Dataset content
↓

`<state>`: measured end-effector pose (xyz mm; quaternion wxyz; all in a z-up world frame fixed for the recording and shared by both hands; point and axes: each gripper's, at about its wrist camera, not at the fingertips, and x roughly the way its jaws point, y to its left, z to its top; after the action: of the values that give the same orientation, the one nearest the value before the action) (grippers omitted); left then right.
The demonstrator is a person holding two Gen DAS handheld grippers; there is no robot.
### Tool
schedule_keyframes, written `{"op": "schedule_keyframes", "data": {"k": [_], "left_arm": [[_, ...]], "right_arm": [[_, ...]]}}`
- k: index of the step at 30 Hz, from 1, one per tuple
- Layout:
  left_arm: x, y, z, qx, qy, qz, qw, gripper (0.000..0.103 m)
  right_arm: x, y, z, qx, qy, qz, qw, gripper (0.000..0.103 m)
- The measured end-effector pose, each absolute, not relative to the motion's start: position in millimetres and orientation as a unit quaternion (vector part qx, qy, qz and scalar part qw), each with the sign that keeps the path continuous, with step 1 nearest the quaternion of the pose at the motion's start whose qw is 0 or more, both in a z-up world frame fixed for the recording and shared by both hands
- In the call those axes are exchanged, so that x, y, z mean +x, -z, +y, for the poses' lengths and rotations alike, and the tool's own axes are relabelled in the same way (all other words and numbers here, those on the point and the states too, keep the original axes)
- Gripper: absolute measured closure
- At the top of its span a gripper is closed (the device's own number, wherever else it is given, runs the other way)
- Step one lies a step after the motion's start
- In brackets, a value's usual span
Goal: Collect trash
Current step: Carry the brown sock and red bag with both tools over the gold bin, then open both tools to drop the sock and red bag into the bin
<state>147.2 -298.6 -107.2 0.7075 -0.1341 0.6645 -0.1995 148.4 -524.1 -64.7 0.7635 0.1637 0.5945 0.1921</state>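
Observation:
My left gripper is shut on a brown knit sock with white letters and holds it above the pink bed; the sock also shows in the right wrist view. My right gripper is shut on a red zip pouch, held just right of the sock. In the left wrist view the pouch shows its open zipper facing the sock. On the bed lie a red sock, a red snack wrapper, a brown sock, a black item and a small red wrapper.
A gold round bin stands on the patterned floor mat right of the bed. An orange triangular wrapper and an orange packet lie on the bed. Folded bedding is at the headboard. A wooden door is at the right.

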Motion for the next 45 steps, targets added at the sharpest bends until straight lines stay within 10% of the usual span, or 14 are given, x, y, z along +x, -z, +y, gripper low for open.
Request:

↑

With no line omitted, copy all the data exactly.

Exercise output
`<state>`: measured end-effector pose (xyz mm; quaternion wxyz; all in a z-up world frame fixed for the recording and shared by both hands; point and axes: each gripper's, at about its wrist camera, not at the fingertips, and x roughly the way its jaws point, y to its left, z to its top; after the action: of the values that give the same orientation, the one nearest the value before the action) (grippers omitted); left then right.
The demonstrator is a person holding two Gen DAS handheld grippers; there is no robot.
### Tool
schedule_keyframes, written `{"op": "schedule_keyframes", "data": {"k": [_], "left_arm": [[_, ...]], "right_arm": [[_, ...]]}}`
- k: index of the step at 30 Hz, from 1, one per tuple
- Layout:
  left_arm: x, y, z, qx, qy, qz, qw, gripper (0.000..0.103 m)
  right_arm: x, y, z, qx, qy, qz, qw, gripper (0.000..0.103 m)
- The measured end-effector pose, each absolute, not relative to the motion's start: position in millimetres and orientation as a unit quaternion (vector part qx, qy, qz and scalar part qw), each with the sign that keeps the path continuous, with step 1 nearest the quaternion of the pose at the motion's start whose qw is 0 or more, both in a z-up world frame fixed for the recording and shared by both hands
- In the call those axes are exchanged, so that x, y, z mean +x, -z, +y, for the poses' lengths and rotations alike, and the tool's own axes are relabelled in the same way (all other words and numbers here, those on the point and the states too, keep the original axes)
- Gripper: absolute measured closure
- At the top of its span a gripper is closed (the device's own number, wherever else it is given, runs the other way)
- Step one lies a step after the motion's start
- In brackets, a value's usual span
Goal: Collect trash
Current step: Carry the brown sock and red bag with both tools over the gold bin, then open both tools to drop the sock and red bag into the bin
<state>147.2 -298.6 -107.2 0.7075 -0.1341 0.6645 -0.1995 148.4 -524.1 -64.7 0.7635 0.1637 0.5945 0.1921</state>
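Observation:
My left gripper is shut on a brown knit sock with white letters and holds it above the pink bed; the sock also shows in the right wrist view. My right gripper is shut on a red zip pouch, held just right of the sock. In the left wrist view the pouch shows its open zipper facing the sock. On the bed lie a red sock, a red snack wrapper, a brown sock, a black item and a small red wrapper.
A gold round bin stands on the patterned floor mat right of the bed. An orange triangular wrapper and an orange packet lie on the bed. Folded bedding is at the headboard. A wooden door is at the right.
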
Motion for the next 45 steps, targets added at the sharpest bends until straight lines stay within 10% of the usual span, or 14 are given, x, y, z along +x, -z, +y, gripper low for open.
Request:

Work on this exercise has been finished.